Pour éviter  toute équivoque, la circulaire en question apportait les clarifications indispensables qui confirmait l’autorisation de la détention des périmes et leur isolation dans des aires de stockages spécifiques. Des registres doivent être prévus et des inventaires effectués deux fois par an, délai d’un an à partir de la date de péremption, nonobstant les délais nécessaires à leur récupération par les représentants pharmaceutiques, les visiteurs médicaux déclarés ainsi que les  préposés des établissements pharmaceutiques, pour engager les procédures de destructions auprès des autorités compétentes ( les Bureaux Municipaux d’Hygiènes BMH dans le cas général et les Inspecteurs de la pharmacie dans le cas particulier des médicaments du tableau B.

LES PROCEDURES  DE DESTRUCTION :
Il y a lieu de noter la particularité et l’importance de l’aspect FISCAL qui doit être pris en considération pour les périmés sachant qu’il peut conditionner l’évolution de leur cheminement. En effet, « l’Avoir » qui est établi par un fournisseur, est une pratique commerciale courante et non pas une contrainte légale.

REMARQUE:

L’avoir est une pratique commerciale et non une contrainte légale.
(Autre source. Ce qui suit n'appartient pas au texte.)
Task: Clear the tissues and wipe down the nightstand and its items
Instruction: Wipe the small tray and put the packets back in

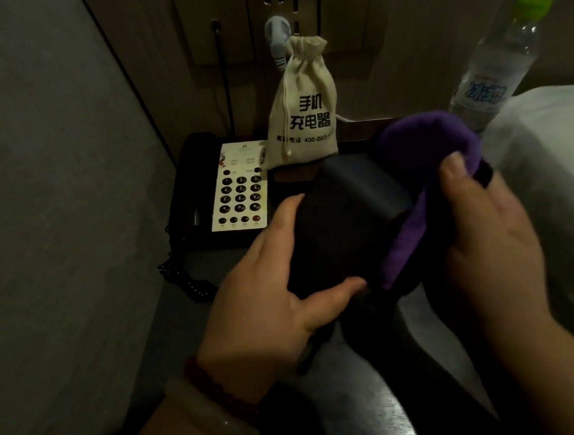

- Les procès verbaux de destruction des périmés  exprimés en unités et en valeur  délivrés par les bureaux municipaux d’hygiène, constituent une alternative à faire prévaloir auprès du fisc.

-   Les procès verbaux de destruction des produits du tableau B, exprimés en unités et en valeur, délivrés par les inspecteurs de la pharmacie,  constituent une vérification et une mise en concordance  de la balance des stupéfiants utilisés dans le cadre de  l’exercice professionnel.

-  Ce tableau est assez expressif dans la mesure où il fait apparaître  clairement le  volet péremption qui ne peut être considéré comme  une particularité du secteur de la pharmacie. Le stock des périmés est une réalité dans tous les départements qui font usage du médicament : secteur public hospitalier et ambulatoire, secteur privé cabinets  et cliniques etc…Étant tous égaux devant la loi, cette dernière doit rester valable et applicable à tout le monde.

CONCLUSION :

Les lois régissant les activités pharmaceutiques sont claires pour les professionnels du médicament. En effet, seule la délivrance est répréhensible et non la détention qui reste soumise à des procédures internes de destruction confirmées et  renforcées par la circulaire N°42 DRH du 14 /06 /1996. Les répercussions économiques peuvent être importantes si la gestion  et le suivi des stocks ne sont nullement assurés de manière soutenue selon les critères  de la bonne gérance aussi bien officinale, qu’industrielle que de distribution. C’est à l’exploitation des bilans de fin d’année que l’on reconnaît la valeur et la compétence des bons gestionnaires. Les acteurs concernés étant bien identifiés, les responsabilités bien délimitées, et les procédures clairement arrêtées. Les inspecteurs de la pharmacie  veilleront donc  au respect de la loi et des procédures légales mises en place pour lever  toute équivoque sur l’existence et le devenir des périmés.